Pengubahan arah kiblat itu kemudian menuai kontroversi di kalangan para tokoh agama.

Akhirnya, dua tahun setelahnya, posisi arah kiblat dikembalikan ke tempat semula.

Arsitektur Masjid

Dinas Pariwisata Kabupaten Demak, menyebut bahwa dari sisi arsitektur, Masjid Agung Demak merupakan simbol arsitektur tradisional Indonesia.

Khas dan memiliki sejumlah arti filosofis. Masjid ini juga masih memegang syarat sederhana. Namun, terlihat megah.

Atap masjid berbentuk limas yang bersusun tiga merupakan gambaran akidah Islam yakni Iman, Islam, dan Ihsan.

Masjid ini diklaim masjid dengan tipe tajug, yaitu atap dengan model piramida. Meskipun pada bangunan serambinya beratap limasan.

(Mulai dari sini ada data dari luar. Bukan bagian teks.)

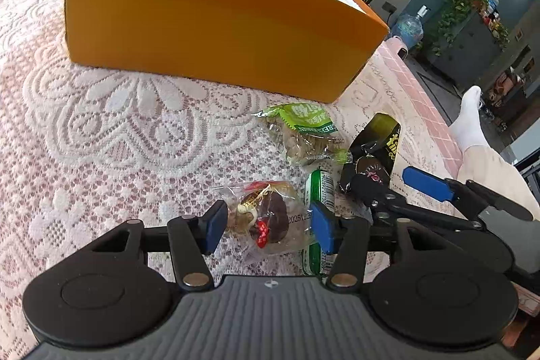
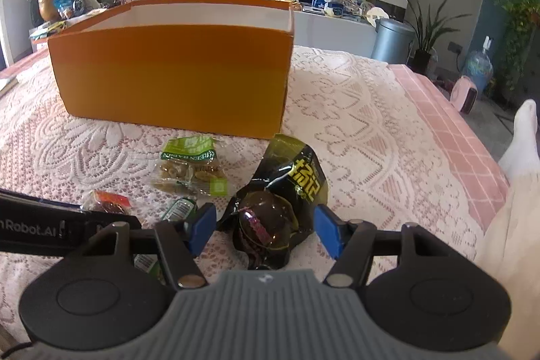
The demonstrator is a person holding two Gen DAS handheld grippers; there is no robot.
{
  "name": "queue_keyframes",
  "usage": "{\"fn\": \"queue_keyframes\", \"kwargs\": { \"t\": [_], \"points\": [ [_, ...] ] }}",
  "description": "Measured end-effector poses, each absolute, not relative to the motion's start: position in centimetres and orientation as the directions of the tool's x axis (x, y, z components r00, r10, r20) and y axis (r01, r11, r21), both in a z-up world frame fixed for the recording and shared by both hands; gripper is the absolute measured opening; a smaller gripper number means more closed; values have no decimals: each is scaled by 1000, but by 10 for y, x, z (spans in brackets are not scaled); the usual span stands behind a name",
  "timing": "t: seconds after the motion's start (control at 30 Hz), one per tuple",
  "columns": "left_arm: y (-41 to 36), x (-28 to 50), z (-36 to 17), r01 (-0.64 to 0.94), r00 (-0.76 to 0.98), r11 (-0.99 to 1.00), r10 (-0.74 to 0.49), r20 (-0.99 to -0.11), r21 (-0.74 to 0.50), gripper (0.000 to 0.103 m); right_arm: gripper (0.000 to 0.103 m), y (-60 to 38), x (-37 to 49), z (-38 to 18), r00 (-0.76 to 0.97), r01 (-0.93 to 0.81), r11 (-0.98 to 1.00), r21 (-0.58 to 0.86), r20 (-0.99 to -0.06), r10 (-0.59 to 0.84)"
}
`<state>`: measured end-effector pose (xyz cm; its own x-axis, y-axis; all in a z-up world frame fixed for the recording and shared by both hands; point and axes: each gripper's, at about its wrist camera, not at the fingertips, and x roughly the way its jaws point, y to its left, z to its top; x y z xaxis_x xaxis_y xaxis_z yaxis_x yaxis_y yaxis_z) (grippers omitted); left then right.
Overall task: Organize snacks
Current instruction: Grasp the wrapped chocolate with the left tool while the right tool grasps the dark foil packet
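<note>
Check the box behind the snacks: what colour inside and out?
The box is orange outside, white inside; the right wrist view shows it best.

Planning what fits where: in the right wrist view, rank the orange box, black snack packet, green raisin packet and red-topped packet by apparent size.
1. orange box, largest despite being farthest.
2. black snack packet, though nearness inflates it.
3. green raisin packet.
4. red-topped packet, partly hidden by the left gripper's arm, so uncertain.

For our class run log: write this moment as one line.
left gripper: open around clear-wrapped brown snack | right gripper: open around black foil packet | orange cardboard box: behind
</note>
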<state>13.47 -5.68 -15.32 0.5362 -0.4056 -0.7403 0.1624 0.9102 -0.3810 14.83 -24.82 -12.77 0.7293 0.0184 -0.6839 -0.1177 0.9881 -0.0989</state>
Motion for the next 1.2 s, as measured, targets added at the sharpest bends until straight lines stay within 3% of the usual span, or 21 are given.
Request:
{"fn": "queue_keyframes", "kwargs": {
  "t": [0.37, 0.97, 1.2],
  "points": [
    [-66, 138, -157, 231, 551, 925, -379, -743, -300, 59, 57, -243, 160, -143, 707, -124, 983, -136, -707, -9],
    [-63, 137, -154, 220, 570, 929, -369, -734, -297, 51, 42, -234, 154, -143, 725, -129, 974, -185, -688, -35],
    [-61, 130, -145, 216, 597, 938, -348, -723, -272, 50, 42, -239, 153, -137, 729, -108, 980, -165, -684, -34]
  ]
}}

Selanjutnya, yaitu tadi pintu Masjid Agung Demak yang dikenal dengan nama Pintu Bledheg; diklaim mampu menahan petir.

Pintu yang dibuat oleh Ki Ageng Selo juga merupakan prasasti Candra Sengkala yang berbunyi Nogo Mulat Sarira Wani.

Di mana maknanya adalah menujukkan tahun 1388 Saka atau 1466 Masehi.

Menuju luar, bagian teras Masjid Agung Demak, ditopang oleh delapan buah tiang yang disebut Saka Majapahit.

Sejak pertama kali dibangun, masjid ini telah direnovasi sekitar satu kali pada 1984.

Baca juga:

Nilai historis tinggi yang dimiliki oleh Masjid Agung Demak juga membuat masyarakat di sekitar masjid, berupaya untuk terus menjunjung tinggi serta menjaga keaslian bangunan masjid tersebut.

Baik dari artistiknya, maupun arah kiblatnya.